> **Work item**: From the first line of the material through the line that holds "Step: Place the", repeat each line exactly and skip any picture.

**** Material provided

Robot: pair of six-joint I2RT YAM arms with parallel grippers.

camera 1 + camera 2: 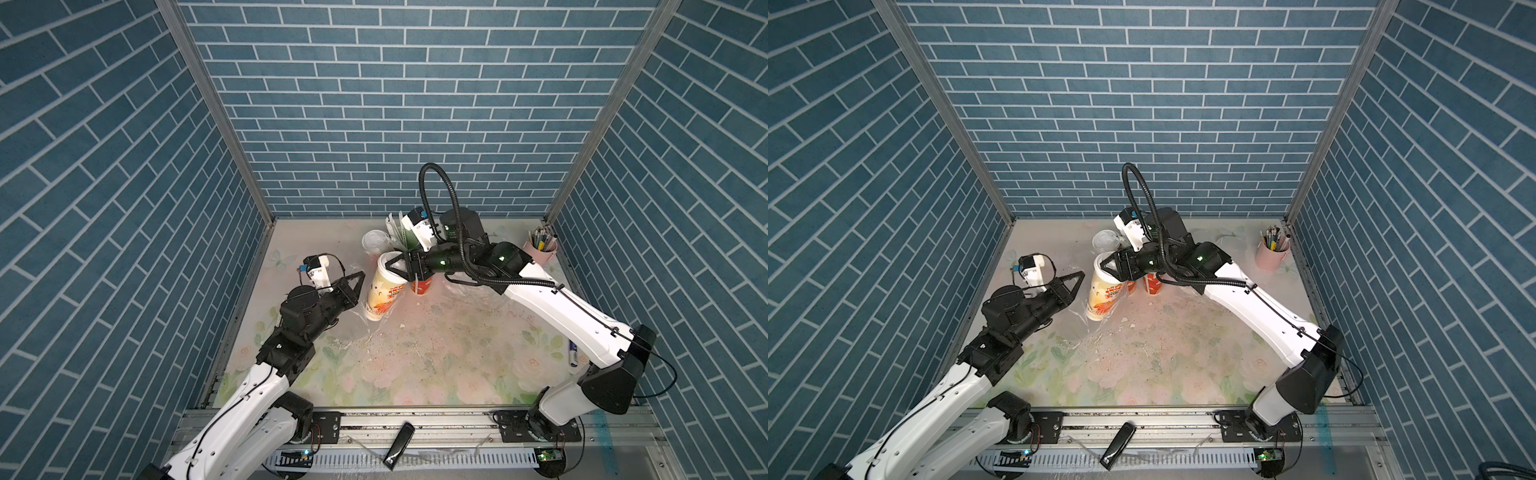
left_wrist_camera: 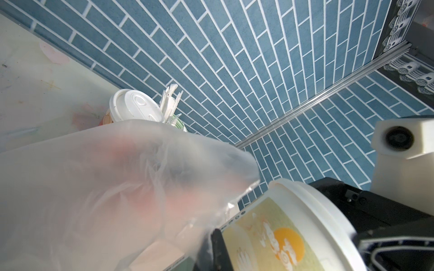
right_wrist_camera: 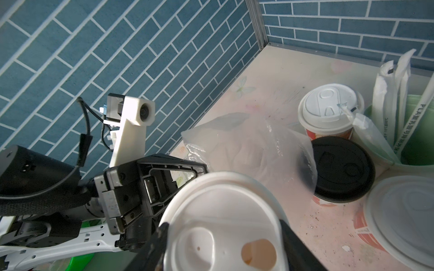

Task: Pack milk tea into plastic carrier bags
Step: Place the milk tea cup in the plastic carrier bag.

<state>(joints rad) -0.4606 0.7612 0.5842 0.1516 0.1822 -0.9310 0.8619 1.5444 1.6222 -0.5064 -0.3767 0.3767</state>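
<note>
Orange-and-cream paper with a white domed lid: this milk tea cup (image 1: 382, 291) leans over on the counter (image 1: 457, 353), and the right claw (image 1: 394, 266) has its jaws partly apart, pressed on both sides of the lid. Just beside it, the left claw (image 1: 362, 274) is fully closed on the thin film of the plastic carrier bag (image 2: 105, 187) and holds it up (whether the cup's foot is inside, I cannot tell). Behind them a black-lidded cup (image 3: 342, 169) and a white-lidded cup (image 3: 328, 110) stand upright.

soft, even light from above; faint shadows on the worktop (image 1: 457, 353). walls (image 1: 83, 166) bow toward top-view edges. left wrist view: carrier bag (image 2: 94, 187) close and blurred.
</note>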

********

> **Output for this exercise**:
Robot: pair of six-joint I2RT YAM arms with parallel grippers.

camera 1 + camera 2: 
left_wrist_camera: 
right_wrist_camera: 

Task: Pack milk tea into plastic carrier bags
Step: Place the milk tea cup in the plastic carrier bag.

This finishes the answer to the exercise.